----- Recorded information -----

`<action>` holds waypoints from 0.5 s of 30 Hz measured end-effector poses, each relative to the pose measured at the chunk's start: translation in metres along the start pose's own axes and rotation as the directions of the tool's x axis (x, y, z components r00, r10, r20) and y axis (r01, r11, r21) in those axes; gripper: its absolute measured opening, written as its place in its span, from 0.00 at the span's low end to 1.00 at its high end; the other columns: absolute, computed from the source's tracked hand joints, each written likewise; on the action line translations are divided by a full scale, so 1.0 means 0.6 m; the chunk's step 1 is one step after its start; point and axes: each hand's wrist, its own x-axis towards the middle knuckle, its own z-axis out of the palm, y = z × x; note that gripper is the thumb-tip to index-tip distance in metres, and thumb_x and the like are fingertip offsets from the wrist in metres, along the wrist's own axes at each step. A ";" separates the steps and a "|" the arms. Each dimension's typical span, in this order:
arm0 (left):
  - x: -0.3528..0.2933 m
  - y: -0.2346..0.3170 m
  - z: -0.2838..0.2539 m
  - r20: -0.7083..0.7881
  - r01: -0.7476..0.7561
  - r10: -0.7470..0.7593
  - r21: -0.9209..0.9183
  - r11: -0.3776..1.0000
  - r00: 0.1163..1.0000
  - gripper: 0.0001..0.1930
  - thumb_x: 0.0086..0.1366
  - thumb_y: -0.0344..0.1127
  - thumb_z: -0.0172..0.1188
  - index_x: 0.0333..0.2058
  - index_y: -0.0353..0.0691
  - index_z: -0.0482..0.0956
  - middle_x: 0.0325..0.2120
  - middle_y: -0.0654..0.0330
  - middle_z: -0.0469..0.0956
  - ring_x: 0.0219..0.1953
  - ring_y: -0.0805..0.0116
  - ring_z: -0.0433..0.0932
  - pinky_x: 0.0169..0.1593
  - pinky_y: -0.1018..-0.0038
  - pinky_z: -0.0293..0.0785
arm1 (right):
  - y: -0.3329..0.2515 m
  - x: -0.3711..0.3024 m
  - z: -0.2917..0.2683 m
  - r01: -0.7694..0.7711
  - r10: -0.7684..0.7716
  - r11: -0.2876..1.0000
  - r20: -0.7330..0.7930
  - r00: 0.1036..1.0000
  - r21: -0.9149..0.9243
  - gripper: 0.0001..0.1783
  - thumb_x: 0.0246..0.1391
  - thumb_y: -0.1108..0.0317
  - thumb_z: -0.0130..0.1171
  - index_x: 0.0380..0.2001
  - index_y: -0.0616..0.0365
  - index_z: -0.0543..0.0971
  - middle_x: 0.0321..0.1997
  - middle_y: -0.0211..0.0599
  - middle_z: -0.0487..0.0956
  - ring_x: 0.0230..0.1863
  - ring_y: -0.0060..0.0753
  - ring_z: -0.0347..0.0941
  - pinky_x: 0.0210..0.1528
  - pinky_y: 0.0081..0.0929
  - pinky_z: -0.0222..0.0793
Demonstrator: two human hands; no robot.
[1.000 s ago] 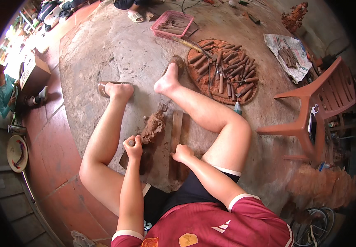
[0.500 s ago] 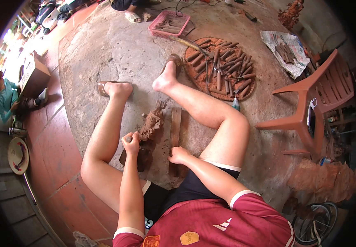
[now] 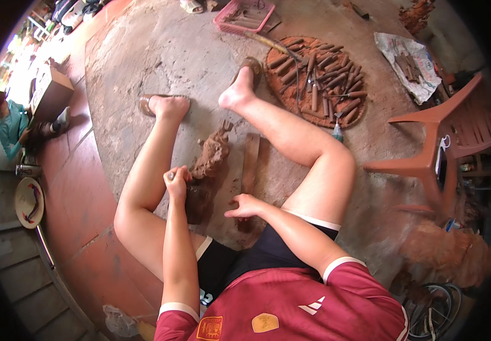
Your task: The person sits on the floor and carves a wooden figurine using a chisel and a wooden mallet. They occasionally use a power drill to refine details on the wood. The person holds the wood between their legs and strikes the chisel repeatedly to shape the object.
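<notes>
Between my bare legs a rough brown carved wood piece (image 3: 212,152) lies on the floor, its narrower end pointing away from me. My left hand (image 3: 177,182) is closed in a fist beside its near end, around a tool handle whose round butt shows on top; the tool's working end is hidden. A dark block (image 3: 200,202) sits just under and right of that fist. To the right lies a long, flat wooden bar (image 3: 250,162). Over the bar's near end is my right hand (image 3: 246,206), fingers partly stretched toward the left, with nothing visible in them.
Many wood-handled carving tools (image 3: 326,77) lie on a round mat of reddish shavings beyond my right leg. A pink basket (image 3: 240,28) stands farther back. At right are a brown plastic chair (image 3: 427,116) and a white sack (image 3: 396,48). Another person (image 3: 11,128) sits far left.
My right hand has come away from the bar's side and shifted left, its fingers now stretched out. My left hand keeps its grip beside the carved piece. The whole view has tilted slightly.
</notes>
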 end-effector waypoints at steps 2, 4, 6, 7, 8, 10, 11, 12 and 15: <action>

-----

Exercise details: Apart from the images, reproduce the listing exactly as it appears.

Written response:
`<action>` holds waypoints from 0.5 s of 30 Hz measured end-effector poses, each relative to the pose measured at the chunk's start: translation in metres along the start pose's own axes and rotation as the directions of the tool's x axis (x, y, z components r00, r10, r20) and y axis (r01, r11, r21) in those axes; gripper: its absolute measured opening, written as its place in its span, from 0.00 at the span's low end to 1.00 at its high end; the other columns: absolute, computed from the source's tracked hand joints, each written likewise; on the action line translations are divided by a full scale, so 1.0 means 0.6 m; the chunk's step 1 is one step after its start; point and axes: each hand's wrist, its own x-axis towards the middle knuckle, its own z-axis out of the palm, y = z × x; note that gripper is the thumb-tip to index-tip distance in metres, and thumb_x and the like are fingertip offsets from the wrist in metres, along the wrist's own axes at each step. A ";" separates the steps and a "|" the arms. Each dimension's typical span, in this order:
arm0 (left):
  - x: -0.3528..0.2933 m
  - y: -0.2346..0.3170 m
  - z: -0.2838..0.2539 m
  - r20: -0.7083..0.7881
  - r01: -0.7476..0.7561
  - r10: -0.7470..0.7593
  - r21: -0.9209..0.9183
  - r11: -0.3776..1.0000
  - r00: 0.1163..1.0000
  - gripper: 0.0001..0.1930
  - thumb_x: 0.0086..0.1366
  - thumb_y: -0.0344..0.1127
  - thumb_z: -0.0172..0.1188
  - index_x: 0.0333..0.2058
  - index_y: -0.0353..0.0691
  - index_z: -0.0482..0.0956
  - middle_x: 0.0325..0.2120
  - middle_y: -0.0654..0.0330
  - middle_z: -0.0469..0.0956
  - ring_x: 0.0219..0.1953
  - ring_y: -0.0805..0.0116
  - ring_z: -0.0433..0.0932
  - pinky_x: 0.0169..0.1593
  - pinky_y: -0.1018..-0.0038
  - pinky_z: -0.0293..0.0785
arm1 (right):
  - y: -0.3329..0.2515 m
  - x: -0.3711..0.3024 m
  - z: -0.2917..0.2683 m
  - r01: -0.7694..0.7711
  - r10: -0.7684..0.7716
  - r11: -0.2876..1.0000
  - r20: -0.7330..0.7930
  - r00: 0.1036..1.0000
  - r21: -0.9149..0.9243
  - gripper: 0.0001..0.1783
  - thumb_x: 0.0246..0.1391
  - thumb_y: -0.1108..0.0317
  - thumb_z: -0.0130..0.1171
  - index_x: 0.0380..0.2001
  - index_y: -0.0616..0.0365
  - index_z: -0.0543..0.0971
  - middle_x: 0.0321..0.1997
  - middle_y: -0.0211..0.0599
  - middle_z: -0.0487..0.0956
  - ring_x: 0.0230..0.1863
  - ring_y: -0.0060..0.0753
  - ring_z: -0.0347..0.0941
  - pinky_x: 0.0210..0.1528
  - pinky_y: 0.0081..0.0929
  - pinky_z: -0.0222..0.0793
Demonstrator: two human hands; no robot.
[1.000 s ago] 
[0.500 s ago] 
[now] 
Your task: The person sits on the floor and carves a wooden figurine using a chisel and a wooden mallet. They occasionally use a power drill to refine details on the wood. The person holds the wood between their legs and strikes the chisel repeatedly to shape the object.
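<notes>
Between my bare legs a rough brown carved wood piece (image 3: 212,152) lies on the floor, its narrower end pointing away from me. My left hand (image 3: 177,182) is closed in a fist beside its near end, around a tool handle whose round butt shows on top; the tool's working end is hidden. A dark block (image 3: 200,202) sits just under and right of that fist. To the right lies a long, flat wooden bar (image 3: 250,162). Over the bar's near end is my right hand (image 3: 246,206), fingers partly stretched toward the left, with nothing visible in them.
Many wood-handled carving tools (image 3: 326,77) lie on a round mat of reddish shavings beyond my right leg. A pink basket (image 3: 240,28) stands farther back. At right are a brown plastic chair (image 3: 427,116) and a white sack (image 3: 396,48). Another person (image 3: 11,128) sits far left.
My right hand has come away from the bar's side and shifted left, its fingers now stretched out. My left hand keeps its grip beside the carved piece. The whole view has tilted slightly.
</notes>
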 end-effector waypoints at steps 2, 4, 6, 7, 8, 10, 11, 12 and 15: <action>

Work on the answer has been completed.